While most schools of psychotherapy and counseling acknowledge the importance   of relationship between therapist and client, few delve deeply into thitopic, emphasizing technique and strategies of intervention.  Behavior therapy focuses upon the importance of reinforcement techniques to increase the strength of healthy responses.  Cognitive behavior therapy recognizes the significance of cognitions and employs interventions which challenge irrational thoughts and encourage rational thinking.   While irrational thoughts may lead to self-defeating behavior, they are not irrational to the client.  They serve a purpose or they would not be viable.  It is likely that even self-defeating thoughts may serve a higher purpose in preserving identity.   Therapists would be interested in why such thoughts persist.  Counselors have been strongly influenced by the Nondirective Therapy approach of Carl Rogers, which does stress the importance of the client counselor relationship.  Most critical to this approach is the success of the counselor in communicating his understanding of the client’s feelings.  It is essential, Rogers taught ,  that the client recognize he or she has been “received.” 
Without denigrating the effectiveness of behavioral approaches, it is Rogerian therapy that most clearly exemplifies the power of the validation that a therapist can impart to his client.  Recognizing that a therapist is aware and can experience and share one’s own perceptions and feelings feeds directly into the deepest core of the client’s psyche.  It is to acknowledge and validate identity.
Bullying:
            The bully enhances his own self-esteem by dominating and publically humiliating others.  He or she requires an audience for their acts.  Fran, a high school sophomore, had a history of scoliosis.  She wore a back brace for many years.  While the brace was now gone, she was vulnerable to abuse because of her own fragile ego.  Fran revealed to me that a girl was spreading lies about her.
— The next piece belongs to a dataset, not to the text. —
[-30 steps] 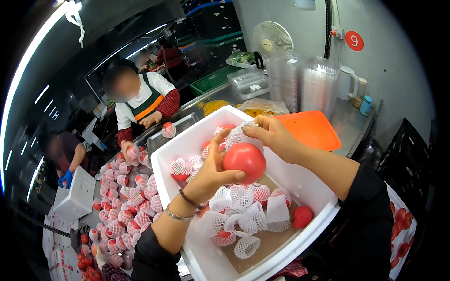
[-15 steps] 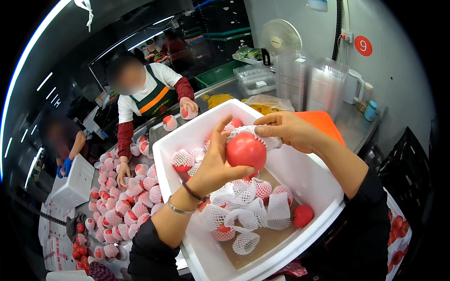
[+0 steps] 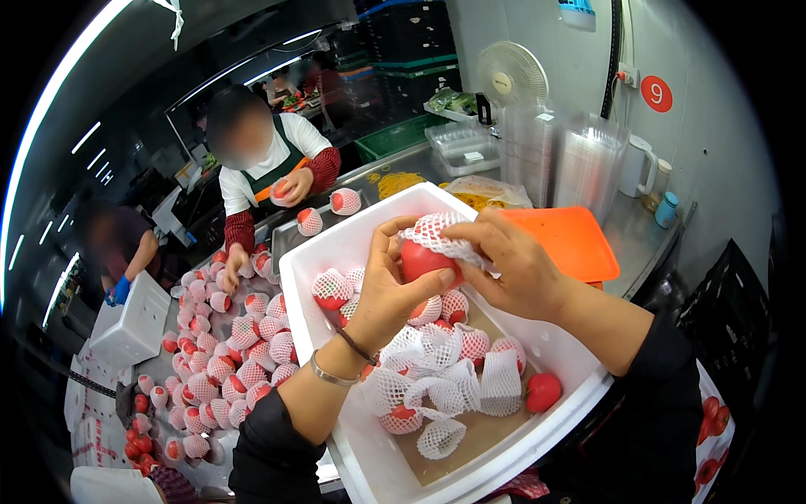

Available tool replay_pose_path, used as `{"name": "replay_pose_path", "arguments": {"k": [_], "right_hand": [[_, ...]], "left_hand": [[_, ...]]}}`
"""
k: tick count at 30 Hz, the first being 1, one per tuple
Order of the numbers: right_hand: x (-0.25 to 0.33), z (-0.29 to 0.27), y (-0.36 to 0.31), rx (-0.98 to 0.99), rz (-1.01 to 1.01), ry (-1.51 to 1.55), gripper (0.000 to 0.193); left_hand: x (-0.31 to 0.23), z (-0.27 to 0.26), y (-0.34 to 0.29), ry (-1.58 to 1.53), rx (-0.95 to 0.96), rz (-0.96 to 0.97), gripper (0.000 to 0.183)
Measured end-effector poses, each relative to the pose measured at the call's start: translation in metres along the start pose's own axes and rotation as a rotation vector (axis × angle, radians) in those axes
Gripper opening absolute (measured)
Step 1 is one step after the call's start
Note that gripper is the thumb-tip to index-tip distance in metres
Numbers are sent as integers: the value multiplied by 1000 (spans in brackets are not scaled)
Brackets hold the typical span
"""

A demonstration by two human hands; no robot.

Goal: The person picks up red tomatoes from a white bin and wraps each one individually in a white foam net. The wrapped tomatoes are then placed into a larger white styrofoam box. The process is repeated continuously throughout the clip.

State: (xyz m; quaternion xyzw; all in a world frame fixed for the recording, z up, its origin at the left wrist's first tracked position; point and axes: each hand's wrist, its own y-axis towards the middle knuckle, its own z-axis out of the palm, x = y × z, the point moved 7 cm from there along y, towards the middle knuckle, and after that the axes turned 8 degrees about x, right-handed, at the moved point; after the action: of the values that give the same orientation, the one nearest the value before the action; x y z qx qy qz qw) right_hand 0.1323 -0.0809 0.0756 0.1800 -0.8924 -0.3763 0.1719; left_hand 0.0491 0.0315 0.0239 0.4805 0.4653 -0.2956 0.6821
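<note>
Above a white foam box [image 3: 550, 332] my left hand [image 3: 378, 294] is closed round a large red tomato [image 3: 422, 262]. My right hand [image 3: 520, 269] grips a white foam net sleeve [image 3: 435, 228], which now covers the upper part of that tomato. Inside the box, net-wrapped tomatoes [image 3: 331, 289] lie at the left and far end, partly hidden by my hands. Loose foam net sleeves [image 3: 501, 388] are piled mid-box, beside a bare tomato [image 3: 543, 392] near the right wall.
A heap of net-wrapped tomatoes [image 3: 227, 370] spreads over the table to the left. Across it, a co-worker's hand [image 3: 291, 186] holds another one. Behind my right arm are an orange tray [image 3: 558, 244] and stacked clear containers [image 3: 588, 160]. Another white foam box [image 3: 133, 323] stands far left.
My right hand has moved over the tomato, drawing the bunched sleeve across its top. The co-worker has lifted a wrapped tomato, and another now rests on the tray there.
</note>
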Motion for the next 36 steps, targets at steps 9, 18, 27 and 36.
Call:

Her friends  told her  the perpetrator was telling people she was a “slut.”  This was far from the case.  The culprit was now dating a boy whom Fran had previously been “hooked up” with. She hadn’t reported the abuse because she didn’t want to get the girl in trouble. I encouraged Fran to report the incident, which she did, and worked with her on issues of self-esteem.  Fran thought of herself as damaged and seemed to believe she deserved the abuse.  The perpetrator needed  to devalue Fran because of concerns that her new boyfriend was still interested in Fran.       












                                   
                                    References    
Festinger, L. (1957).  A theory of cognitive dissonance.   Stanford, CA:  Stanford University Press.


Wiseman, R. (2002) Queen bees and wannwebes.  Harmony Books.

Wiseman, R. (2013).  Masterminds and wingmen. (20130.  Harmony Books.